PROMPT =
Please copy every line from the following entries in which the word "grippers" appears.

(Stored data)
==========

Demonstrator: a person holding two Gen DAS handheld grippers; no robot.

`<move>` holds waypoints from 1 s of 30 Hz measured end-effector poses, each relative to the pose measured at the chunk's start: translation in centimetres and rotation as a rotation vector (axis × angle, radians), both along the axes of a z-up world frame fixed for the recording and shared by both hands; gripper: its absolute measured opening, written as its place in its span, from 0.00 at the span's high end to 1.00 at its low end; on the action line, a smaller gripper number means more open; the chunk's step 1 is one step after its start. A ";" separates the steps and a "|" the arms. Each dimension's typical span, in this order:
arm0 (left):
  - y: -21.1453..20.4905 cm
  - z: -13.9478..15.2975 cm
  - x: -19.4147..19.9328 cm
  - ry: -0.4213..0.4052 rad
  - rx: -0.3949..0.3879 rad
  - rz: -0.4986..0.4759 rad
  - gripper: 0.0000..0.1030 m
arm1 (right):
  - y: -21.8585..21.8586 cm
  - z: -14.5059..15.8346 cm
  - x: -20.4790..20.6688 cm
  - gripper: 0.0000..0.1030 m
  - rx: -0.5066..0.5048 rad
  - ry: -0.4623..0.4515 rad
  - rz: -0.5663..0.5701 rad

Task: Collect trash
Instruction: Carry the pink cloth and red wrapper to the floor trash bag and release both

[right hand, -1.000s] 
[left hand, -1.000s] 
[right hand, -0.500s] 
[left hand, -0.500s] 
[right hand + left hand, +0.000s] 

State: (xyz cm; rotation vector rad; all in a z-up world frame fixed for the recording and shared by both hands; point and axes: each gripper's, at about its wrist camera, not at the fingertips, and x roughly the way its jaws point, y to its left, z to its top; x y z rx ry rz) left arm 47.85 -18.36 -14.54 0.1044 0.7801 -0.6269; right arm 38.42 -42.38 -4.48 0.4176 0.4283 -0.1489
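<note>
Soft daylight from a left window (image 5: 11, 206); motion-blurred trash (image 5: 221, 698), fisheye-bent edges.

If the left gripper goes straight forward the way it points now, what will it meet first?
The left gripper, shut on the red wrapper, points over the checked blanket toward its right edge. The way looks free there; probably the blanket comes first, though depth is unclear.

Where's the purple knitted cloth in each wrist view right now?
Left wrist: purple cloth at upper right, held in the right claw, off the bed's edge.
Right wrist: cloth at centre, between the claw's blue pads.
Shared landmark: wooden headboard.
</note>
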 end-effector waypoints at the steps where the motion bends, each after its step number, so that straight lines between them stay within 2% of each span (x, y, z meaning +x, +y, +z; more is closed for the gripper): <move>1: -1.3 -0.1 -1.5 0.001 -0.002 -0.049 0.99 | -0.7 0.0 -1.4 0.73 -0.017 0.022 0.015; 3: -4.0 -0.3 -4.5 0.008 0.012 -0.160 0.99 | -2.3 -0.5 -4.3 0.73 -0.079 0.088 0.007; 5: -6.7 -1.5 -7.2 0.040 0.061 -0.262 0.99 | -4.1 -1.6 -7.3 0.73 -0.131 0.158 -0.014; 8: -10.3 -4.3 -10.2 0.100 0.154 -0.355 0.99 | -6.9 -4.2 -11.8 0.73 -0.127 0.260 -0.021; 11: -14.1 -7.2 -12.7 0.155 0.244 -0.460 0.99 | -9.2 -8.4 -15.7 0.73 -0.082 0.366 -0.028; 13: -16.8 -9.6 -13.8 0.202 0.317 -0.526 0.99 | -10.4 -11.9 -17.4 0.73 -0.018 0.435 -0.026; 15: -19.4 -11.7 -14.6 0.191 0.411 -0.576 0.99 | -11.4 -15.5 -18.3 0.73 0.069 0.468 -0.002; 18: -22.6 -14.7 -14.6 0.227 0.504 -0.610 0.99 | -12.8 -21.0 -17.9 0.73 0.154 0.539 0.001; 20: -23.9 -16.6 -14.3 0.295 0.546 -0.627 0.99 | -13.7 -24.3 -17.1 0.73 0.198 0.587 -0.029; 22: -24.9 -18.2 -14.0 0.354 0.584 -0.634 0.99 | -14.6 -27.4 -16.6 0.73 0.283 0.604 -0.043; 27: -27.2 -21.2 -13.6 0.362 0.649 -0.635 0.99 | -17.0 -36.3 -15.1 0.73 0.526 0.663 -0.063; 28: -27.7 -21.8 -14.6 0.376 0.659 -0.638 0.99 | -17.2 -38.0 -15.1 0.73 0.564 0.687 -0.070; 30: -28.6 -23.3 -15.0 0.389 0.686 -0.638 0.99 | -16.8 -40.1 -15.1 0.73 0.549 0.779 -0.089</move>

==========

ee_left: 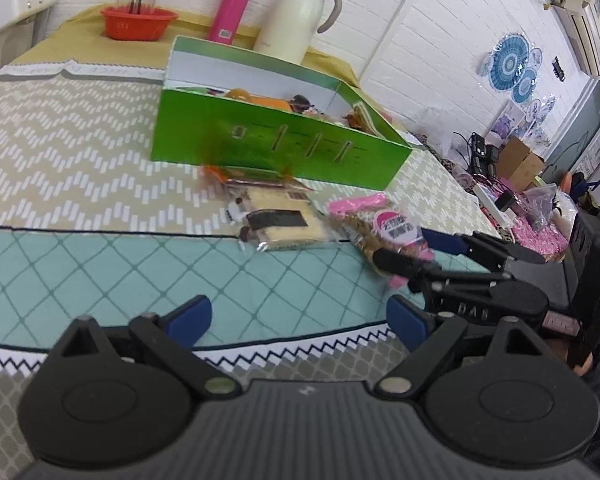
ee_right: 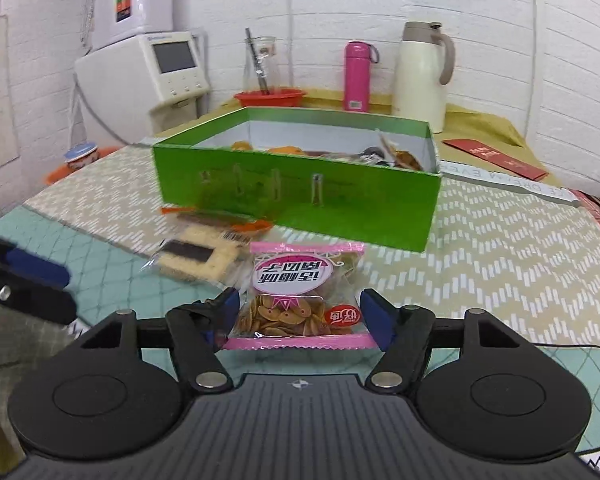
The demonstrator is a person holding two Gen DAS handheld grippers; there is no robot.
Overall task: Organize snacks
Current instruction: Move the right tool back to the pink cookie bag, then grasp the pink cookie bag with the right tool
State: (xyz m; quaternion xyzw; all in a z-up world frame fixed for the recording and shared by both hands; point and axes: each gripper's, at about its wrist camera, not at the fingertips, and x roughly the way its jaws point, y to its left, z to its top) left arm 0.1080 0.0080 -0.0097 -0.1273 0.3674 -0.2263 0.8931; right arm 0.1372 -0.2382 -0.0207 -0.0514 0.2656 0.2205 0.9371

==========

RESULT OF THE TASK =
Demonstrator: a person holding two Gen DAS handheld grippers; no robot.
The demonstrator is a person holding two Gen DAS handheld grippers; there is no robot.

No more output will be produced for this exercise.